#### Brief:
In the listing below, the answer starts at the line that has "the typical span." and stops after the line that has "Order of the"; please repeat that part exactly and nothing more.

#### Supplied data:
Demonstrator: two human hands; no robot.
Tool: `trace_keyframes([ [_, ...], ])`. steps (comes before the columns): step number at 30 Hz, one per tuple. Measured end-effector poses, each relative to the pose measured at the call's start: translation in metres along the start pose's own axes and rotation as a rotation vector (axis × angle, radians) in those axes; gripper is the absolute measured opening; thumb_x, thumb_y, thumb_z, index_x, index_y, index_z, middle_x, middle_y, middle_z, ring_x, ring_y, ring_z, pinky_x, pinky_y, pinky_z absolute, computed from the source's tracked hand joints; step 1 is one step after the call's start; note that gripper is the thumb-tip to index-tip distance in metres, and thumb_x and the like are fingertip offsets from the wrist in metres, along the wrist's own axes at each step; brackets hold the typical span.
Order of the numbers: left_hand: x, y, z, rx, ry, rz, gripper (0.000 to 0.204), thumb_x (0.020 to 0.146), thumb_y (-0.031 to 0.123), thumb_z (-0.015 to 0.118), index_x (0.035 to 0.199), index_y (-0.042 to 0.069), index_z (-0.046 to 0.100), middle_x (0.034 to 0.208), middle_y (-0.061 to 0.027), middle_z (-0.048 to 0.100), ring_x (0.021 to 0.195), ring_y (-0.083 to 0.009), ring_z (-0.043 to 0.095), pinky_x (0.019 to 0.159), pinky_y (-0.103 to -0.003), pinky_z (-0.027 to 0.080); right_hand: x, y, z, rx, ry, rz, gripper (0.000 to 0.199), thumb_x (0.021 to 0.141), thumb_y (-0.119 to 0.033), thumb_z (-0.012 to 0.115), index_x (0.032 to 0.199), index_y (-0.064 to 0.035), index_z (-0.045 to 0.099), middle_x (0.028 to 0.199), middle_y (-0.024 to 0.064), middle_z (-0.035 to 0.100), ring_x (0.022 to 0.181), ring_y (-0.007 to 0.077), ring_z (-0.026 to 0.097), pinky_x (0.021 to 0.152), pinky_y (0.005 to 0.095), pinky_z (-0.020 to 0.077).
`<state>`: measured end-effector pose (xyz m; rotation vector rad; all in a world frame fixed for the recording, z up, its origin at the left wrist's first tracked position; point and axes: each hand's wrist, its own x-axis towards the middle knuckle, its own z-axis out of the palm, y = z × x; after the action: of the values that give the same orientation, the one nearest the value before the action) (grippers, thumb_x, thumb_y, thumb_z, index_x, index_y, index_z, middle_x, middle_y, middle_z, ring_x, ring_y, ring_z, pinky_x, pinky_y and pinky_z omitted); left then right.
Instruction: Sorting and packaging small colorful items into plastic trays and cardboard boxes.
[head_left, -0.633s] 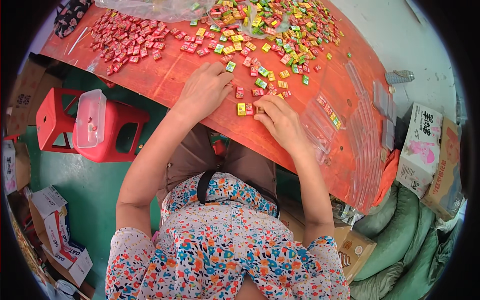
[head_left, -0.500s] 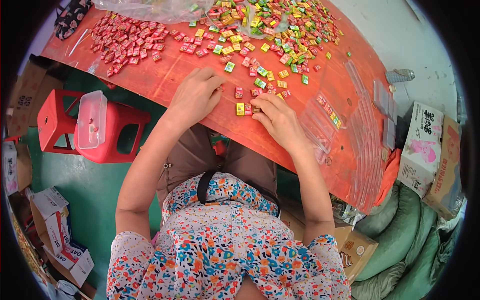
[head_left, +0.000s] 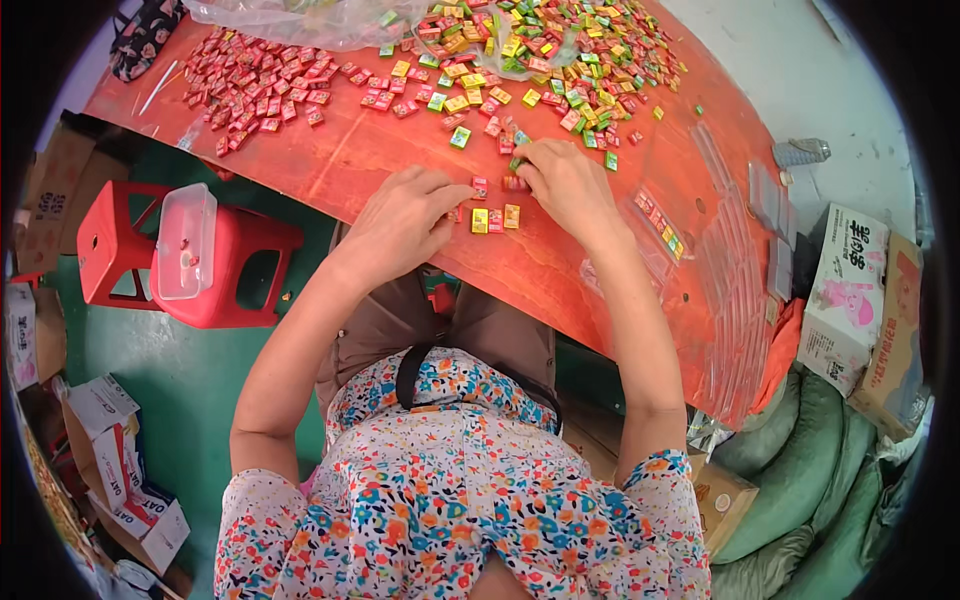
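My left hand [head_left: 405, 222] rests near the table's front edge. Its fingertips close on a small red box [head_left: 455, 214], which they partly cover. A little row beside it holds a yellow box [head_left: 480, 221], a red one [head_left: 496, 220] and an orange one [head_left: 512, 216]. Another red box [head_left: 480, 188] lies just behind the row, close to my left fingertips. Farther right, my right hand [head_left: 572, 192] pinches a small green box [head_left: 516, 164], mostly hidden by the fingers. Several more boxes lie around those fingertips.
Piles of small red boxes [head_left: 262, 85] and mixed-colour boxes [head_left: 590, 70] cover the far table. A plastic bag [head_left: 310, 22] lies there too. Clear plastic cases [head_left: 735, 290] line the right, one filled with a row of boxes [head_left: 658, 224]. Red stools [head_left: 235, 265] stand left.
My left hand has come nearer and right, to the row's left end. My right hand has left the row's right end, uncovering the orange box, and moved away to the green box.
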<state>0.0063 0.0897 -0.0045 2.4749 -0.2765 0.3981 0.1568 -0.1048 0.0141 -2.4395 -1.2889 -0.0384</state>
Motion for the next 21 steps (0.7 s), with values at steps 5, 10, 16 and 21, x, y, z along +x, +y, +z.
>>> trace_keyframes([
  [5, -0.003, 0.002, 0.005, -0.036, 0.018, 0.002, 0.039, 0.079, 0.006, 0.068, 0.118, 0.004, 0.063, 0.105, -0.0149, 0.064, 0.098, -0.0340, 0.059, 0.088, -0.043, 0.049, 0.010, 0.000, 0.003, -0.168, -0.022, -0.021, 0.021, 0.088, -0.017, 0.065, 0.108, -0.0089, 0.067, 0.099, 0.0113, 0.069, 0.090, 0.0311, 0.067, 0.074, 0.0427, 0.0544],
  [10, -0.003, 0.006, 0.008, -0.052, -0.004, -0.016, 0.041, 0.079, 0.007, 0.069, 0.119, 0.004, 0.063, 0.108, -0.0152, 0.064, 0.100, -0.0346, 0.059, 0.089, -0.043, 0.049, 0.002, -0.002, 0.003, -0.057, 0.094, 0.073, 0.022, 0.082, -0.016, 0.066, 0.101, -0.0057, 0.067, 0.093, 0.0124, 0.069, 0.082, 0.0303, 0.069, 0.070, 0.0424, 0.0551],
  [16, 0.006, -0.004, 0.004, -0.098, 0.093, -0.042, 0.042, 0.082, 0.008, 0.069, 0.123, 0.005, 0.063, 0.116, -0.0174, 0.062, 0.111, -0.0344, 0.060, 0.093, -0.041, 0.051, -0.047, -0.019, -0.006, 0.328, 0.157, 0.390, 0.021, 0.078, -0.014, 0.070, 0.095, -0.0015, 0.068, 0.079, 0.0124, 0.069, 0.069, 0.0223, 0.069, 0.066, 0.0355, 0.0559],
  [21, 0.040, -0.037, 0.012, 0.134, 0.234, 0.011, 0.024, 0.085, 0.004, 0.060, 0.109, 0.003, 0.064, 0.105, -0.0155, 0.062, 0.098, -0.0351, 0.061, 0.084, -0.044, 0.051, -0.056, -0.028, 0.005, 0.333, 0.111, 0.402, 0.022, 0.080, -0.016, 0.072, 0.095, -0.0008, 0.068, 0.080, 0.0134, 0.070, 0.071, 0.0233, 0.070, 0.067, 0.0356, 0.0561],
])
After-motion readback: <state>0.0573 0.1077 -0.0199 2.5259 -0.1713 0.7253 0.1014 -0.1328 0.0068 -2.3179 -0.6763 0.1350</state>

#### Result below:
Tool: `trace_keyframes([ [_, ...], ])`. steps (comes before the columns): step number at 30 Hz, one per tuple. Measured end-effector poses, each relative to the pose measured at the call's start: translation in metres along the start pose's own axes and rotation as a rotation vector (axis × angle, radians) in those axes; gripper is the absolute measured opening; thumb_x, thumb_y, thumb_z, index_x, index_y, index_z, middle_x, middle_y, middle_z, ring_x, ring_y, ring_z, pinky_x, pinky_y, pinky_z absolute, computed from the source's tracked hand joints; step 1 is one step after the call's start; note that gripper is the thumb-tip to index-tip distance in metres, and thumb_x and the like are fingertip offsets from the wrist in metres, along the wrist's own axes at each step; brackets hold the typical span.
Order of the numbers: left_hand: x, y, z, rx, ry, rz, gripper (0.000 to 0.204), thumb_x (0.020 to 0.146), thumb_y (-0.031 to 0.123), thumb_z (-0.015 to 0.118), index_x (0.035 to 0.199), index_y (-0.042 to 0.069), index_z (-0.046 to 0.100), middle_x (0.034 to 0.208), middle_y (-0.061 to 0.027), middle_z (-0.048 to 0.100), ring_x (0.021 to 0.195), ring_y (-0.083 to 0.009), ring_z (-0.043 to 0.095), pinky_x (0.019 to 0.159), pinky_y (-0.103 to -0.003), pinky_z (-0.027 to 0.080); right_hand: x, y, z, rx, ry, rz, gripper (0.000 to 0.199), thumb_x (0.021 to 0.141), thumb_y (-0.119 to 0.033), thumb_z (-0.012 to 0.115), index_x (0.032 to 0.199), index_y (-0.064 to 0.035), index_z (-0.045 to 0.099), middle_x (0.028 to 0.199), middle_y (-0.024 to 0.064), middle_z (-0.035 to 0.100), ring_x (0.022 to 0.181), ring_y (-0.007 to 0.077), ring_z (-0.026 to 0.097), pinky_x (0.021 to 0.152), pinky_y (0.005 to 0.095), pinky_z (-0.020 to 0.077).

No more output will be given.